Of interest is our Digital Shadow which incorporates all the information generated by a user at any given time.
“Your shadow includes things like images of you on a surveillance camera, your bank records, your retail and airline purchase records, your telephone records, your medical database entries, copies of hospital scans, information about your web searches, general backup data, information about credit card purchases, etc.”
("The Diverse and Exploding Digital Universe." EMC)
This shadow is larger than what is created by the person and the implications for the security of this are enormous. I did not start generating a footprint until I was in my 20’s so imagine the size of one generated by those beginning as they begin school. http://www.readwriteweb.com/archives/new_tool_calculates_your_digital_footprint.php
Privacy? Who knows honestly – when images of us outside our homes and in the streets can be uploaded by satellites without our knowledge , anything is possible…
tattoo_750 by clocker
In the perfect world Digital Footprints would perhaps be little like a walk along the foreshore, some footprints staying a while, and some washed away. As this is not the case, internet users of any age need to be made aware of the permanency of digital word and image, and their expansive reach. Digital Tattoo seems a more fitting image as the possiblility of being stung by it or attempting to erase something once posted, would be about as successful, and perhaps as painful in the interim.

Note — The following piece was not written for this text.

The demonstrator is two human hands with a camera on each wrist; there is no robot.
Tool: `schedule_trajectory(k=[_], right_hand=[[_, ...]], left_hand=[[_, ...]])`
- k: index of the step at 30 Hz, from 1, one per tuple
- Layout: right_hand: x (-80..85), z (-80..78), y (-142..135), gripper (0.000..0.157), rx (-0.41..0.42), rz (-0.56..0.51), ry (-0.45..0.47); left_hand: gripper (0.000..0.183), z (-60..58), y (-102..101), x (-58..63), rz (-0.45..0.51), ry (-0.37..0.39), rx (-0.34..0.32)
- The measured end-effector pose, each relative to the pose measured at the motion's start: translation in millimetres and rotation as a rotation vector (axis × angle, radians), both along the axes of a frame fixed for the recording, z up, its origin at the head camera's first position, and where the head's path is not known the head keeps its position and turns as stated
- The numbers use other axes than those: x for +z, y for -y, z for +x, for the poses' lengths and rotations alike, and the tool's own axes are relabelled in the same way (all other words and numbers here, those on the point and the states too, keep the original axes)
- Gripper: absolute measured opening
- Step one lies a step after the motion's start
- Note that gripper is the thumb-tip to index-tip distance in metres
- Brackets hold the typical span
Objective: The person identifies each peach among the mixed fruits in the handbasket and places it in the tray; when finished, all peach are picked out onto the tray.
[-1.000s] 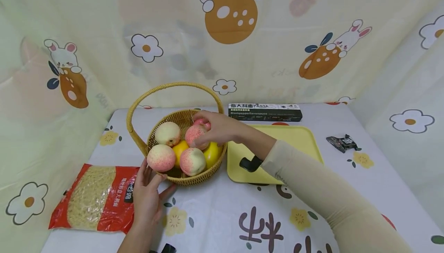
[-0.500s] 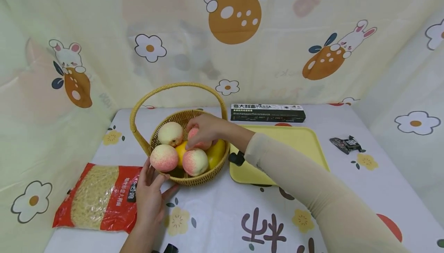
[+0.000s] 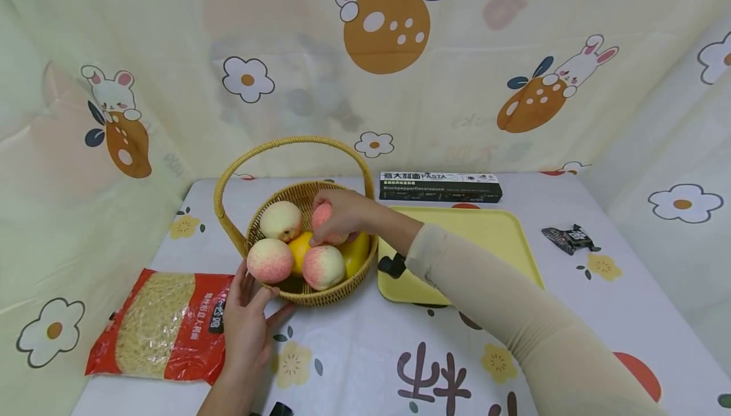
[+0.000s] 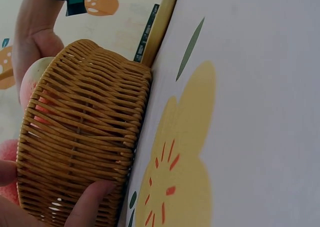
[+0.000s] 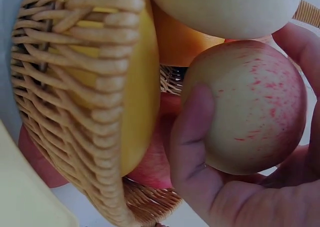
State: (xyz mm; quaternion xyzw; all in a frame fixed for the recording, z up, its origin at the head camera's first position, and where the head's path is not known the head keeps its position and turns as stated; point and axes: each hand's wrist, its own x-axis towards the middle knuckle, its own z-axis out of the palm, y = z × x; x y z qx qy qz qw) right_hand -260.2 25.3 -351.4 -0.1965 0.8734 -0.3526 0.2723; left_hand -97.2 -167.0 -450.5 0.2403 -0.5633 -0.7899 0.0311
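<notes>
A wicker basket (image 3: 331,299) with a tall arched handle holds several peaches and yellow fruits. My right hand (image 3: 349,212) reaches into its right side and grips a pink-speckled peach (image 5: 245,107), thumb on one side and fingers round the other. Beside that peach lie a long yellow fruit (image 3: 356,254), an orange-yellow fruit (image 3: 299,251) and another peach (image 3: 323,267). Two more pale peaches, a rear one (image 3: 281,220) and a front one (image 3: 270,260), fill the left side. My left hand (image 3: 247,333) holds the basket's near left side, its thumb on the woven wall in the left wrist view.
A red bag of pasta (image 3: 157,324) lies left of my left hand. Right of the basket is a yellow tray (image 3: 474,232), with a black PASTA box (image 3: 440,189) behind it. A small dark packet (image 3: 571,238) lies farther right. Patterned cloth surrounds the table.
My right hand has shifted a little leftward over the peach, hiding a red fruit seen beneath it earlier. Its forearm has come lower and nearer. The left hand stays at the basket.
</notes>
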Motion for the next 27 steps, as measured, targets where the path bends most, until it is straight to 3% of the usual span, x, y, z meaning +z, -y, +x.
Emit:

A digital footprint is a record of our activity in places such as Facebook or My Space, e mails sent and received, photos and blogs etc. We send these presuming they are only going to be seen by the people we have selected, but not so. Links spread the word – both good and bad. Having noted that – it’s here -the internet is the major form of communication now for many people and so responsible use is the key.
Childrens’ mistakes would likely be small, teenagers a potential cacophony of inappropriate postings and comments as they stretch and grow, and often feel invincible. They keyboard giving a sense of distance in terms of connectivity. As educators, teaching and modelling responsible and respectful use explicitly is important. Ultimately though students spend much of their time out of school on their social pages, so it is also the responsibility of the parents who purchase the computers to ensure their children are using technology appropriately. Footprints will differ digitally, as everything else about individuals does. So will the need to monitor and direct.
Silvia Tolisano clearly spoke of the positives for learning and is what educators are doing – using technology to learn in an every expanding environment.